A word as to the relation of the parties is’ interesting and may be helpful. The appellee beneficiaries were Lena S. Mann, a sister of Hugh Leonard, the deceased husband of the testatrix, and Dor? othy Clark, Shirley Stephenson and Deborah Mann, the only children of Lena S. Mann. While the appellee, Lena S. Mann, is a devisee under the will, she is not one of the beneficiaries named as to the personalty involved in the construction of the will. That provision pertains to her three daughters above named. The appellant, Frank Leonard, is a brother of Hugh Leonard, deceased. We therefore have, directly interested in the construction of the will as to the personalty, a brother-in-law of the testatrix on one side and the daughters of a sister-in-law on the other side.
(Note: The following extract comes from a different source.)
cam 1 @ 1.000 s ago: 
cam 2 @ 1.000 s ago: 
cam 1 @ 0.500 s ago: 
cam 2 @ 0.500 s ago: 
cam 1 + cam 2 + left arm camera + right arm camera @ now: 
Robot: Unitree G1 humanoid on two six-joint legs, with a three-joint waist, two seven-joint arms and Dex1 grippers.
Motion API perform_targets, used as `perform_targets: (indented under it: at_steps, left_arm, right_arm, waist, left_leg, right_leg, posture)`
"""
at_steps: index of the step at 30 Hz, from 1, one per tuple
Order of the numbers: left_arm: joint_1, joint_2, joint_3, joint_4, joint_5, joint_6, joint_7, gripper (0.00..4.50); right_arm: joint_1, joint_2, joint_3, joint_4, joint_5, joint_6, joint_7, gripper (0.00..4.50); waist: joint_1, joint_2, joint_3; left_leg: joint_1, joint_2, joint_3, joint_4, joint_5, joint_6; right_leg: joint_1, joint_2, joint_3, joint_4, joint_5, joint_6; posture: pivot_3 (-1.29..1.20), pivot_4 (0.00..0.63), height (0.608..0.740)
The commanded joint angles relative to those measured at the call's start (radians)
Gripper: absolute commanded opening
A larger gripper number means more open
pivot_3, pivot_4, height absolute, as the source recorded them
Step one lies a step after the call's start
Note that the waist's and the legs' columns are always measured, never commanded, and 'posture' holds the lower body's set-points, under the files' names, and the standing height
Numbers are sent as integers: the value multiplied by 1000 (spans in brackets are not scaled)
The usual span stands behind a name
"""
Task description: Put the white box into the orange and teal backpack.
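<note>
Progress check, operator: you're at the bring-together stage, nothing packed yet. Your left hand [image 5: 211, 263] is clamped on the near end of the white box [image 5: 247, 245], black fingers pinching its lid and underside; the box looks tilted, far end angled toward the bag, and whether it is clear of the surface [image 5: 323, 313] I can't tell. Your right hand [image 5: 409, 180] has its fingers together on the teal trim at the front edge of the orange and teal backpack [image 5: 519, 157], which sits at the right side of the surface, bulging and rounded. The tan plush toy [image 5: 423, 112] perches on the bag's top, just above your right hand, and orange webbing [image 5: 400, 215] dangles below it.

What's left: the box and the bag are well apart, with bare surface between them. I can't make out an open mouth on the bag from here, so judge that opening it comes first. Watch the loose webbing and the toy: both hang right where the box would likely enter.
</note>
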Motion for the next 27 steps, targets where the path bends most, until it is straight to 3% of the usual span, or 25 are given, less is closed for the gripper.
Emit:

Exclusive of the signature and attestation clause, the entire will reads:
“I Minnie L Leonard of the county of Butler and the state of Kansas being of sound mind memory and understanding considering the certainty of death and the uncertainty of the time thereof and being desirous of settling my worldly affairs do therefore make and publish this my last will and testament, in the manner and form following that is to say I give my home and rented house store building to Frank Leonard, Augusta Kan at his death to the city of Augusta Kan for swimming pool my farm to Lena Mann, Gilman 111 after expenses payed what money left to Lena Mann daughters even money as executor of my last will and testament and i desire that my executor hereinbefore named shall not be required to give bond for the performance of the duties of that office, and lastly i do hereby constitute and appoint Roy Haines as executor of my last will and testament one thousand left in bank for flowers for decoration day for Hugh and Minnie Leonard.” (Italics inserted.)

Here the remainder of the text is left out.